▶ Exercise
What is needed is an exact repetition of the lines below, from the first one through the one holding "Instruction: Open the", with no pictures and nothing else.

▶ Data
·····

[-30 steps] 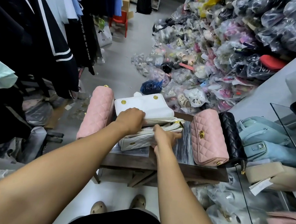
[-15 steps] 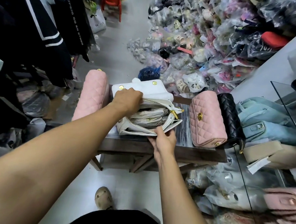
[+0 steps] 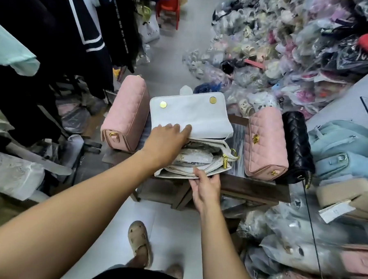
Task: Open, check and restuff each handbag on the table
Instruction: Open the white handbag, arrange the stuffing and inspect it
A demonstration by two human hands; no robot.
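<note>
Item: white handbag (image 3: 190,116), middle of the counter (image 3: 238,140), flap thrown back, zip mouth agape, stuffing (image 3: 190,159) showing inside. Held by left hand (image 3: 166,140), fingers (image 3: 180,128) straight and together, pressed flat on the flap at its fold, and by right hand (image 3: 205,185), which pinches the near wall's rim and draws it toward the person. Handling: pin the back, spread the mouth wide, look to the bottom, then tuck the stuffing in evenly, clear of the zip. Adjacent: a closed pink handbag (image 3: 126,117) to its left.

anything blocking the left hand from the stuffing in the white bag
Nothing visible. The white bag has its flap folded back, zip open; the left hand rests at the mouth, stuffing bare beside it. The right hand pinches the near edge.
</note>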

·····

▶ Worked solution
[-30 steps] 
[-15 steps] 
[+0 steps] 
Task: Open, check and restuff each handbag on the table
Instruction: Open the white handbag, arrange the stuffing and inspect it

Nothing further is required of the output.